Voilà les deux mots les plus motivants que je connaisse. Prononcés avec un sourire, voilà, avec la satisfaction du travail accompli, le véritable salaire de toute personne qui fait du bénévolat. Je suis donc venu ici pour vous donner des gros becs, pour vous applaudir et vous témoigner mon admiration. Comme vous êtes, pour la plupart, des bénévoles donnant généreusement temps et énergie à votre bibliothèque publique, laissez-moi vous féliciter et vous remercier car, en favorisant la quête de connaissance, de vérité et de beauté, en participant à la disparition de l'analphabétisme, à l'amélioration et à la sauvegarde de la langue française, vous êtes les piliers de la démocratie. Et bravo au Regroupement des bibliothèques publiques de Québec et Chaudière-Appalaches pour ce merveilleux et ingénieux programme d'éveil à la lecture nommé Trousse Bébé-Lecteur. Qu'un enfant soit abonné à une bibliothèque dès l'âge d'un an, je trouve ça génial.

Enfant, on me disait : « As-tu fait ta B.A. aujourd'hui? » B.A. pour « bonne action ». On me disait que faire une bonne action, c'était donner à quelqu'un la part de Dieu et cela me rendait responsable de mes paroles et de mes gestes dans mon entourage.

Parce qu'il est accueil et partage, le bénévolat est le tremplin d'un humanisme fécond. Et comme vous oeuvrez dans une bibliothèque, vous permettez à quantité de citoyens d'avoir accès à la mémoire de l'humanité et ce faisant, vous participez à l'évolution de l'espèce humaine, vous garantissez la suite d'un monde que l'on espère toujours meilleur. Merci et bravo. Grâce à vous, les infrastructures culturelles des régions de Québec et Chaudière-Appalaches s'améliorent constamment. Merci et bravo! Grâce à vous, des centaines d'activités d'animation, des ateliers, des expositions, des spectacles, des rencontres d'écrivains et des conférences permettent à des milliers de gens de connaître leur patrimoine local, leurs artistes, leurs écrivaines et écrivains. Bravo et merci encore!
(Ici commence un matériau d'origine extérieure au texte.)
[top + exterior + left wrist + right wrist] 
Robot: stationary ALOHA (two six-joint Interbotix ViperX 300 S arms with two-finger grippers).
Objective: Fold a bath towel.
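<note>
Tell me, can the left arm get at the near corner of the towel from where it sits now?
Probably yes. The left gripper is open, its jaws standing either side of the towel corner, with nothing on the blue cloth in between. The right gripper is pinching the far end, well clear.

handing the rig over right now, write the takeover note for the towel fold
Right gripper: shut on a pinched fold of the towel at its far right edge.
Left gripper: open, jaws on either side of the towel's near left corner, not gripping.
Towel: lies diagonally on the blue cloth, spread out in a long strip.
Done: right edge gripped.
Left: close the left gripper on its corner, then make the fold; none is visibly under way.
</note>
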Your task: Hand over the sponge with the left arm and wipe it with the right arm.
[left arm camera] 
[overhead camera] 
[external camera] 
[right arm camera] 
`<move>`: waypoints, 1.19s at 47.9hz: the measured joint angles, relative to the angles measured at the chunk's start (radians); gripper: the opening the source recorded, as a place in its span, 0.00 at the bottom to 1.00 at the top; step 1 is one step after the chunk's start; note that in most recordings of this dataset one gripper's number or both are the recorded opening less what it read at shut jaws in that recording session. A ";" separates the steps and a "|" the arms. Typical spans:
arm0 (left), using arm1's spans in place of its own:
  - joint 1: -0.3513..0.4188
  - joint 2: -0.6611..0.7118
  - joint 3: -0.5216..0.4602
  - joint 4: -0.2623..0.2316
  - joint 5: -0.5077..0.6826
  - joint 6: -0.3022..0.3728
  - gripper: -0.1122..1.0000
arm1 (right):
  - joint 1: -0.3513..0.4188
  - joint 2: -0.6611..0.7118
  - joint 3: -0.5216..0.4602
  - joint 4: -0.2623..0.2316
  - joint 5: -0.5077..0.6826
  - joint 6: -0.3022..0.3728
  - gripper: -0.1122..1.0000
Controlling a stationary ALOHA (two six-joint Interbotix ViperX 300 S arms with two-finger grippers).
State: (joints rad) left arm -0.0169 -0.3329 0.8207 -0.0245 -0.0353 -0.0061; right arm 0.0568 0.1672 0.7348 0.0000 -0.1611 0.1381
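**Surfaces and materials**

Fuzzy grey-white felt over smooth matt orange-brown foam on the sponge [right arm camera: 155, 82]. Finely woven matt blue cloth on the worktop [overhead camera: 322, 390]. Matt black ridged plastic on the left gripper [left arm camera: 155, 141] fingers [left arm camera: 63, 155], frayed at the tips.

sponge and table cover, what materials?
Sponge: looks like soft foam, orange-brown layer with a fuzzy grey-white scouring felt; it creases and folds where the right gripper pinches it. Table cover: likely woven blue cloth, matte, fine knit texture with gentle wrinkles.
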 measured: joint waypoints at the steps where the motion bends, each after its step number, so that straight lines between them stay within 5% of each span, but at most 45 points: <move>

On sait combien les peuples analphabètes sont sacrifiés sur l'autel du libéralisme mercantile et de la globalisation du commerce. Si la connaissance est le moteur de la démocratie, son carburant est la liberté de pensée, la liberté de dire, la liberté d'écrire ce que l'on sent et ce que l'on sait. Car plus on sait, plus on connaît le monde, mieux on peut le sentir, le ressentir et le pressentir et mieux on peut changer le cours de l'histoire dans le sens d'une plus grande liberté et d'une plus belle fraternité.

Tout le monde sait aujourd'hui que « liberté » et « sécurité » sont devenues des mots qui se confrontent et qui fragilisent la démocratie sur toute la planète. C'est pourquoi un humanisme nouveau doit renaître des cendres du terrorisme. Pour moi, l'une des plus pernicieuses formes de terrorisme, c'est l'ignorance. Le maintien de centaines de peuples dans l'ignorance (l'analphabétisme) est ce qui a creusé un canyon entre riches et pauvres, entre le nord et le sud, entre l'Occident et certains pays de l'Orient.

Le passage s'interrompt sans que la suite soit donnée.